** About this task **
Although the data below holds other lines too, output only those from the line with "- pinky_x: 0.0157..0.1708" up to and including the line with "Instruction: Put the", exactly as they appear.

** Data in this exercise **

==============================

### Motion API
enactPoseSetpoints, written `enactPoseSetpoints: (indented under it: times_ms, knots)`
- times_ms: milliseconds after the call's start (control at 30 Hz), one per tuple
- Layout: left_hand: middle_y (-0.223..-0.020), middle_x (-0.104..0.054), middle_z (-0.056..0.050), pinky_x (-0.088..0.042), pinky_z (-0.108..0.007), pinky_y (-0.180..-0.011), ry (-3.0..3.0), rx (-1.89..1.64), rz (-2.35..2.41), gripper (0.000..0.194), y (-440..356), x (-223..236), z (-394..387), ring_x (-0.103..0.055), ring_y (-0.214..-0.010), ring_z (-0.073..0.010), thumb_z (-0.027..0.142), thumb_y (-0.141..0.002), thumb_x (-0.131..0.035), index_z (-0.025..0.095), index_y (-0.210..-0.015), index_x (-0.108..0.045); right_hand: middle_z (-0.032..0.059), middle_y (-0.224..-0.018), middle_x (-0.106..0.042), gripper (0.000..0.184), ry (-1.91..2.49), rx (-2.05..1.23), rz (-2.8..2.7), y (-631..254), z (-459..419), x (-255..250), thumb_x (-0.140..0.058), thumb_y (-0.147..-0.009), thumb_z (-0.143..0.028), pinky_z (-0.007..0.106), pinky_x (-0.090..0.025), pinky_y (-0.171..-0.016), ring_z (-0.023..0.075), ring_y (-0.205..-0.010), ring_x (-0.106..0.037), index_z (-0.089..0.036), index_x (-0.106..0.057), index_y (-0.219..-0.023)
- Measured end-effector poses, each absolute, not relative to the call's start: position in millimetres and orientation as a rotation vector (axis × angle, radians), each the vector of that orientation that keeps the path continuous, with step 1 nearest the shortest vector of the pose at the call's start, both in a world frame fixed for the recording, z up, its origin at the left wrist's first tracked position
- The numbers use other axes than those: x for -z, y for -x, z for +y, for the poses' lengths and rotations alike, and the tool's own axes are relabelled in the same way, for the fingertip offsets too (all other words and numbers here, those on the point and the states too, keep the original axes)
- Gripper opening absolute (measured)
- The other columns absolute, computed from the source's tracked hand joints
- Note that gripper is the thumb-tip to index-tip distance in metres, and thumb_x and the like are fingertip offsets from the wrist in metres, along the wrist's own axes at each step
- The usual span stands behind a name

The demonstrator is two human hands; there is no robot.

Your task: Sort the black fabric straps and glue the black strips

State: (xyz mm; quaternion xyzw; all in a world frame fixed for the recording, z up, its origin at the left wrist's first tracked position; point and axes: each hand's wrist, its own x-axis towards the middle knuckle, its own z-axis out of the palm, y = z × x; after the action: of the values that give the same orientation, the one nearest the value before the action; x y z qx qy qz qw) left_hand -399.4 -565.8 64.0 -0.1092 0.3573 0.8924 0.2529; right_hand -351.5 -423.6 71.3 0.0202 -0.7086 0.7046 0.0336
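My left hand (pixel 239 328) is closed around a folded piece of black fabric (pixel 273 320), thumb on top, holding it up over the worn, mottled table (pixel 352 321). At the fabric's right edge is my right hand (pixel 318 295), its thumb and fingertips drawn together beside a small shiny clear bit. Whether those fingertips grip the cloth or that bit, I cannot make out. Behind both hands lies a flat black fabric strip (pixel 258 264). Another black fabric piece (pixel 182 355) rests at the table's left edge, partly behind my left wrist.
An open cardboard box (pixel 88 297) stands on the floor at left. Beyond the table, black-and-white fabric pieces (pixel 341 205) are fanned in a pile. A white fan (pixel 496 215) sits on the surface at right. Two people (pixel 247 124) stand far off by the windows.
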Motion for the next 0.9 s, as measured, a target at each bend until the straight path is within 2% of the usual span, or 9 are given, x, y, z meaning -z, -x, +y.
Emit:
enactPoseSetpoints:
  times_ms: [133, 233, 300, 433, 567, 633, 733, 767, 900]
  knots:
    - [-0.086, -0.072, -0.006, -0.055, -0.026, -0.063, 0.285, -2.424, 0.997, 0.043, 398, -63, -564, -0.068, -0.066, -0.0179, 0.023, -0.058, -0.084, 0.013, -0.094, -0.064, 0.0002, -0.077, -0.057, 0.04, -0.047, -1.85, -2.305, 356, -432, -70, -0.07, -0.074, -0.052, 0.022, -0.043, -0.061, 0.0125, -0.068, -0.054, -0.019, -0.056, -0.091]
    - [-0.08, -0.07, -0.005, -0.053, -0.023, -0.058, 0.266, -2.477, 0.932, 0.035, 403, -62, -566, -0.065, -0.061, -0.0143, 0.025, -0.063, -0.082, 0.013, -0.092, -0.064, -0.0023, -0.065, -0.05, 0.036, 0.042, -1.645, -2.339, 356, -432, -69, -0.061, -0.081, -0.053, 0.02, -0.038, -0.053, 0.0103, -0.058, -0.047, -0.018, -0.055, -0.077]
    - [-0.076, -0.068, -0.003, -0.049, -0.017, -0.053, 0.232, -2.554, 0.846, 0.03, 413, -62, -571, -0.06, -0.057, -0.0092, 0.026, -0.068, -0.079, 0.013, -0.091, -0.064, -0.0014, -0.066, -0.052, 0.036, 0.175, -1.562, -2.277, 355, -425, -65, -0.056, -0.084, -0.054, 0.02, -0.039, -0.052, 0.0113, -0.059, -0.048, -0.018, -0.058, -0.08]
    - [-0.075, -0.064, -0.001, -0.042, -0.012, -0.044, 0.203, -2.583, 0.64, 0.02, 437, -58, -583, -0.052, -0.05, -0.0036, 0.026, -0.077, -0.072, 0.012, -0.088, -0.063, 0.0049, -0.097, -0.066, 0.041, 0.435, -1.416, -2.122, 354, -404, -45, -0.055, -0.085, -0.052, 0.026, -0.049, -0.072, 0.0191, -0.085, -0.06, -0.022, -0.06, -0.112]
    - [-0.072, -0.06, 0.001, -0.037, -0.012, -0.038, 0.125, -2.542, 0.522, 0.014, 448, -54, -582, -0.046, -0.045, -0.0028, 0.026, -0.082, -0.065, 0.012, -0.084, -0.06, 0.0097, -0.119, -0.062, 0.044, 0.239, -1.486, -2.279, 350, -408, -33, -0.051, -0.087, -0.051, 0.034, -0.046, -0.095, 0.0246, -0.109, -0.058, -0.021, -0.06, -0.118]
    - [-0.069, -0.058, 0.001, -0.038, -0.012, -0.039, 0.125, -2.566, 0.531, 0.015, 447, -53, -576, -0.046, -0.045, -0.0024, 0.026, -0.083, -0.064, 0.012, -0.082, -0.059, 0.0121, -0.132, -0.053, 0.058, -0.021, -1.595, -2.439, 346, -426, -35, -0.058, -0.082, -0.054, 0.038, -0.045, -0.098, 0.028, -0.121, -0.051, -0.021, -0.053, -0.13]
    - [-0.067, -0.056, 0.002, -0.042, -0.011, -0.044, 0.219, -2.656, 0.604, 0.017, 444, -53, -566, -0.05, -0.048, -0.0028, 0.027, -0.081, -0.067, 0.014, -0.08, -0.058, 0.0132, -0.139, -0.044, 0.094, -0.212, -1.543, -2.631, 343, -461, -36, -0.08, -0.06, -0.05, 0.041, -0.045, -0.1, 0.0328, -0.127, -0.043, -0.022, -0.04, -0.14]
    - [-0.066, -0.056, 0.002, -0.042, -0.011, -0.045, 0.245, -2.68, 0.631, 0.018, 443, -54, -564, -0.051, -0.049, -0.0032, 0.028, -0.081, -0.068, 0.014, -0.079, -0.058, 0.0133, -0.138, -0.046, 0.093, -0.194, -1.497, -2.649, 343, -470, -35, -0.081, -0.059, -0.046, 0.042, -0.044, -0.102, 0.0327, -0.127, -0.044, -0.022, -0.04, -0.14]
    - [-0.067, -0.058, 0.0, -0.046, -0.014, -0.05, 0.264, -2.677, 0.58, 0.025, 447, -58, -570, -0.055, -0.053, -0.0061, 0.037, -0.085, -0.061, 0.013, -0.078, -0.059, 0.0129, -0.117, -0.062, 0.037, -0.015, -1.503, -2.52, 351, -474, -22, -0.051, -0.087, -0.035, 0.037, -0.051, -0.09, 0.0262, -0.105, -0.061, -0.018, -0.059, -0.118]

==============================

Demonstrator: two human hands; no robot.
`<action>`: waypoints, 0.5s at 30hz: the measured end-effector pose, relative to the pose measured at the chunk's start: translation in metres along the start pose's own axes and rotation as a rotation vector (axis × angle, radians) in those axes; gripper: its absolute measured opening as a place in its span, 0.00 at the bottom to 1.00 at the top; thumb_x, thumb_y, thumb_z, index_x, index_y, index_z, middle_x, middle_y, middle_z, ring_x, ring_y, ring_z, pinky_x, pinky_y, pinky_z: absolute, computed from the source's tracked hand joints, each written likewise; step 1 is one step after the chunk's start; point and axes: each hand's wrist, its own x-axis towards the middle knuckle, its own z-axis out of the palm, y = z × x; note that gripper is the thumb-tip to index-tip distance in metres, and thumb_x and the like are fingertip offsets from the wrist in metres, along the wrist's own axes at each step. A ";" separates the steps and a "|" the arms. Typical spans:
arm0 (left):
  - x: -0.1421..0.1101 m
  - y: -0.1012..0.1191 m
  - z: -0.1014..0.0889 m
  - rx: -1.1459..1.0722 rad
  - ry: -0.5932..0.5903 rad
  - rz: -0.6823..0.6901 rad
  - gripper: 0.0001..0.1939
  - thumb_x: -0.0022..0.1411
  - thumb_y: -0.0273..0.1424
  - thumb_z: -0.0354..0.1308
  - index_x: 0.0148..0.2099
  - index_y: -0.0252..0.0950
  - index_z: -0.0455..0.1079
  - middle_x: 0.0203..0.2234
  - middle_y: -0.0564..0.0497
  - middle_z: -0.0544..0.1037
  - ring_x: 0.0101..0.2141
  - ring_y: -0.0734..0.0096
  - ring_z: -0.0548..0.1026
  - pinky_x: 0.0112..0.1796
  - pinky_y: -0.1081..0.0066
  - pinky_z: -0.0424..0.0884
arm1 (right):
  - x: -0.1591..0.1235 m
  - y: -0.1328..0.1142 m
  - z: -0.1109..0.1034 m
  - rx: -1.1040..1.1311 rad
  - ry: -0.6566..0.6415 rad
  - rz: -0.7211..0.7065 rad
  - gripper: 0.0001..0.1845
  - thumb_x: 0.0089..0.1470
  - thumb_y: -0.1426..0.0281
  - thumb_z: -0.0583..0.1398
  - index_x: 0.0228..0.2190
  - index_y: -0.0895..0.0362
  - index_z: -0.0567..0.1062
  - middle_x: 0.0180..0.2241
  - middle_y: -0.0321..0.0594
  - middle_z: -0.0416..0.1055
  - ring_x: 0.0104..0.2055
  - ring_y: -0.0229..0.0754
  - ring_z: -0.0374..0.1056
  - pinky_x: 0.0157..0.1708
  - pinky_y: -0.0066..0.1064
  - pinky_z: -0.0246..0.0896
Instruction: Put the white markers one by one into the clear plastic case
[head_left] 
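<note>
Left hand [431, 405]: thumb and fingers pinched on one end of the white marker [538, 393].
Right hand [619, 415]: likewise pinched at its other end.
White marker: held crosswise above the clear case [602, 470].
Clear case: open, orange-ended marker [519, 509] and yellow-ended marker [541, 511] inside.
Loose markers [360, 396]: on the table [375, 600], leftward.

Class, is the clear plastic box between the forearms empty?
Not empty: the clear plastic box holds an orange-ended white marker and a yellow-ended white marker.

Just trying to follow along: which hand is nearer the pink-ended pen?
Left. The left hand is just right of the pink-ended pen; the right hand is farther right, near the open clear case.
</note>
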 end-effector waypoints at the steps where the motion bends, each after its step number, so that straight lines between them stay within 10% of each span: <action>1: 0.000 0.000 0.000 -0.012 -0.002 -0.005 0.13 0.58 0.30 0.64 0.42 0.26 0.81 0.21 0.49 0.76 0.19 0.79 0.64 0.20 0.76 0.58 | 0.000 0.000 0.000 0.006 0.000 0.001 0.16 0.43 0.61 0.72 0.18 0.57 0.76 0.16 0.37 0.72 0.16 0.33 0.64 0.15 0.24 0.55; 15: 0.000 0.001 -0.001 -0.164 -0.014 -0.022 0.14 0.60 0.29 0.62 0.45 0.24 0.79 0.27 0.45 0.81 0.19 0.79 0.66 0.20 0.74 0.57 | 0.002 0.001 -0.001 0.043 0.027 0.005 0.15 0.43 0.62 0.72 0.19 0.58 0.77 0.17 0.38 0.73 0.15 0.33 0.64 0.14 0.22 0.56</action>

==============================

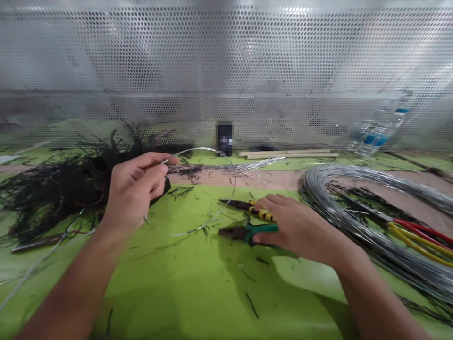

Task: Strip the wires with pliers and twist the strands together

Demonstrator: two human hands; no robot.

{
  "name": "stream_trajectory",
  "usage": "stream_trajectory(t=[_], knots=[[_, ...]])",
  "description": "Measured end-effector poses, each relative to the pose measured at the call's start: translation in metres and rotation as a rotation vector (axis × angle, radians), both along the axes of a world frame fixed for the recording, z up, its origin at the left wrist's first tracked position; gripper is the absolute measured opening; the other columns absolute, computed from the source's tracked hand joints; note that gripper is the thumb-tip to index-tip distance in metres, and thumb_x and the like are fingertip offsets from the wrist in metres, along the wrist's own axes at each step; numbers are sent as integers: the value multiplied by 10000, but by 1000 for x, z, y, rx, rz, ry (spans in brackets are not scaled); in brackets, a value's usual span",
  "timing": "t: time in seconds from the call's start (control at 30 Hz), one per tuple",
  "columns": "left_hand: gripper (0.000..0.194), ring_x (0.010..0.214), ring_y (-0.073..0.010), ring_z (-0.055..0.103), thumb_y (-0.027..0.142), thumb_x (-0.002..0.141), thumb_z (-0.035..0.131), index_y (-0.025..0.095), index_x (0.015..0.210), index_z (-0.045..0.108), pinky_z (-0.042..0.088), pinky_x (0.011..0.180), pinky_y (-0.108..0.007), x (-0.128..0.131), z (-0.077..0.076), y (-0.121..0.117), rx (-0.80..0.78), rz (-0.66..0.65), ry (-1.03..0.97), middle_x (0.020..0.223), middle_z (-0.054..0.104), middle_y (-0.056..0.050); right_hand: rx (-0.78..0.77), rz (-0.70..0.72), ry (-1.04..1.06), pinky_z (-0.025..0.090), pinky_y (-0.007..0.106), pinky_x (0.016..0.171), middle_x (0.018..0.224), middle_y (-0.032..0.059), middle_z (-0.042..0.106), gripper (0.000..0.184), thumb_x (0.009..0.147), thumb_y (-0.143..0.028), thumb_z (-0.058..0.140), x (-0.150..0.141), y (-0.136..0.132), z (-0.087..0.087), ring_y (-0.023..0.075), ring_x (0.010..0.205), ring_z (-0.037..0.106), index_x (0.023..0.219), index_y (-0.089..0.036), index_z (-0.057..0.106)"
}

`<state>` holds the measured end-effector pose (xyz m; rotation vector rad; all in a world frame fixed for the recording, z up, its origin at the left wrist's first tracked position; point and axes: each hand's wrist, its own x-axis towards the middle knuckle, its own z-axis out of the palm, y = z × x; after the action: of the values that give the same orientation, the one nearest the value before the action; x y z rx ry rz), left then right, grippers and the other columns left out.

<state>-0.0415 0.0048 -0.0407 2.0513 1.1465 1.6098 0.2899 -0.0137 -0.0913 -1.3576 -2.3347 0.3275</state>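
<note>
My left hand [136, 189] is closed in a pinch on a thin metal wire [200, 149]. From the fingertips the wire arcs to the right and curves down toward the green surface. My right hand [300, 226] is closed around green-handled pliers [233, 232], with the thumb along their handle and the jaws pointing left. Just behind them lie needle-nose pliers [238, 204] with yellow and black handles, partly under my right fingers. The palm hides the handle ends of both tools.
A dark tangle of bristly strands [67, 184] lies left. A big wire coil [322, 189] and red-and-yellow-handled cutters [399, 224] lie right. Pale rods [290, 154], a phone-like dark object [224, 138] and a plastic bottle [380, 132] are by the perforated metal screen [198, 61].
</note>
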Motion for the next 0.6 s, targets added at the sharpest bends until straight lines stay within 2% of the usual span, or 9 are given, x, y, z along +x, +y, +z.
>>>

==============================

** Solved problem **
  - pinky_x: 0.0157..0.1708
  - pinky_y: -0.0066..0.1064
  - pinky_z: -0.0246..0.0896
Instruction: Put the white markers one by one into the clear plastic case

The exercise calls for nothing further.